**Requirement**
The listing is to be printed word for word, pictures omitted.

____________________

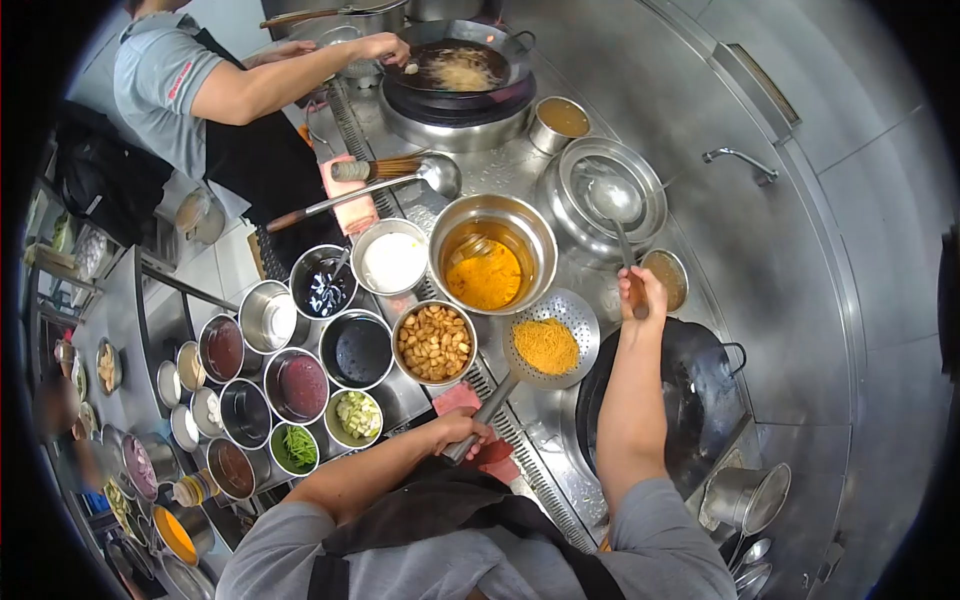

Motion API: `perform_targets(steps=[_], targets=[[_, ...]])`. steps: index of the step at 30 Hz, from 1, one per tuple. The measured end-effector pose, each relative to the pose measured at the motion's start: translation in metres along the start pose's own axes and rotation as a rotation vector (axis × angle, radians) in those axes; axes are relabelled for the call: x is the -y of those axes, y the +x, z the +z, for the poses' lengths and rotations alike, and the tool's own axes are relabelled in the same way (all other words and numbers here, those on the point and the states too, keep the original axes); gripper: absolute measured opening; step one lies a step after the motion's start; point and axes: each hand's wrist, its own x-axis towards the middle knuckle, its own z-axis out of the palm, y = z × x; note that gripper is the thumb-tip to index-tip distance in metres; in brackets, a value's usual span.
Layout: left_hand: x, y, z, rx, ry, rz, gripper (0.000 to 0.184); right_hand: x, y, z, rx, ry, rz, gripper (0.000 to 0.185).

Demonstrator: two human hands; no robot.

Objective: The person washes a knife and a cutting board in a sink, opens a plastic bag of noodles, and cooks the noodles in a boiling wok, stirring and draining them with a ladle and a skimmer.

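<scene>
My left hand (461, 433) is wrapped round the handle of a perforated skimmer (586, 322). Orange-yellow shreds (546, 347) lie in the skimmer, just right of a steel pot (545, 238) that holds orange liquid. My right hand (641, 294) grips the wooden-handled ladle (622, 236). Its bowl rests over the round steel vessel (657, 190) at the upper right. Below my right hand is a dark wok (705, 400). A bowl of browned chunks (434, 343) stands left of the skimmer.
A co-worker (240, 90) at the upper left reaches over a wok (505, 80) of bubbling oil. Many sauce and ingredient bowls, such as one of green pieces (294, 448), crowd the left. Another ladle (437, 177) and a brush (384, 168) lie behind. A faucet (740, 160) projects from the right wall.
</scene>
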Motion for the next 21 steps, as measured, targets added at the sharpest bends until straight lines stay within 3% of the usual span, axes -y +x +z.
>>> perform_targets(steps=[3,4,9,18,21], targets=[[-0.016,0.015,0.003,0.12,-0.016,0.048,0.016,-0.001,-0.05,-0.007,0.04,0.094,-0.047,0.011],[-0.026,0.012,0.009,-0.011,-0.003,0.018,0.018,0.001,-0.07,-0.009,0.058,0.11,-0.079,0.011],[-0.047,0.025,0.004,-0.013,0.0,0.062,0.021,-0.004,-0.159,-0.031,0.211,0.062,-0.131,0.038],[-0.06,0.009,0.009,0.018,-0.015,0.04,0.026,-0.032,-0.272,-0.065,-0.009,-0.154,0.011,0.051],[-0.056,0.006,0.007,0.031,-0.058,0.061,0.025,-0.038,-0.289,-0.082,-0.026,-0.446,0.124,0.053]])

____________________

**Your solution**
Motion API: `perform_targets(steps=[_], targets=[[_, ...]])`. steps: index of the step at 30 Hz, from 1, one per tuple. The measured end-effector pose, each relative to the pose measured at the motion's start: translation in metres along the start pose's own axes and rotation as a rotation vector (axis × angle, radians) in those axes; axes are relabelled for the call: x is the -y of those axes, y the +x, z the +z, for the poses' lengths and rotations alike, and the tool's own axes are relabelled in the same way (all other words and numbers here, those on the point and the states too, keep the original axes); gripper: absolute measured opening; step one lies a step after the motion's start; point and axes: each hand's wrist, its own x-axis towards the middle knuckle, its own z-axis out of the palm, y = z × x; note that gripper is the thumb-tip to index-tip distance in metres; in brackets, a value's usual span.
Layout: left_hand: x, y, z, rx, ry, rz, gripper (0.000 to 0.184); right_hand: x, y, z, rx, ry, rz, gripper (0.000 to 0.185).

Demonstrator: two human hands; no robot.

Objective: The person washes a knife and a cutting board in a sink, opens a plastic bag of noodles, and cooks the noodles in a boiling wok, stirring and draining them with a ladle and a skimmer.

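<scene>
My left hand (461, 433) is wrapped round the handle of a perforated skimmer (586, 322). Orange-yellow shreds (546, 347) lie in the skimmer, just right of a steel pot (545, 238) that holds orange liquid. My right hand (641, 294) grips the wooden-handled ladle (622, 236). Its bowl rests over the round steel vessel (657, 190) at the upper right. Below my right hand is a dark wok (705, 400). A bowl of browned chunks (434, 343) stands left of the skimmer.
A co-worker (240, 90) at the upper left reaches over a wok (505, 80) of bubbling oil. Many sauce and ingredient bowls, such as one of green pieces (294, 448), crowd the left. Another ladle (437, 177) and a brush (384, 168) lie behind. A faucet (740, 160) projects from the right wall.
</scene>
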Motion for the next 21 steps, as measured, targets added at the sharpest bends until straight lines stay within 3% of the usual span, axes -y +x +z.
>>> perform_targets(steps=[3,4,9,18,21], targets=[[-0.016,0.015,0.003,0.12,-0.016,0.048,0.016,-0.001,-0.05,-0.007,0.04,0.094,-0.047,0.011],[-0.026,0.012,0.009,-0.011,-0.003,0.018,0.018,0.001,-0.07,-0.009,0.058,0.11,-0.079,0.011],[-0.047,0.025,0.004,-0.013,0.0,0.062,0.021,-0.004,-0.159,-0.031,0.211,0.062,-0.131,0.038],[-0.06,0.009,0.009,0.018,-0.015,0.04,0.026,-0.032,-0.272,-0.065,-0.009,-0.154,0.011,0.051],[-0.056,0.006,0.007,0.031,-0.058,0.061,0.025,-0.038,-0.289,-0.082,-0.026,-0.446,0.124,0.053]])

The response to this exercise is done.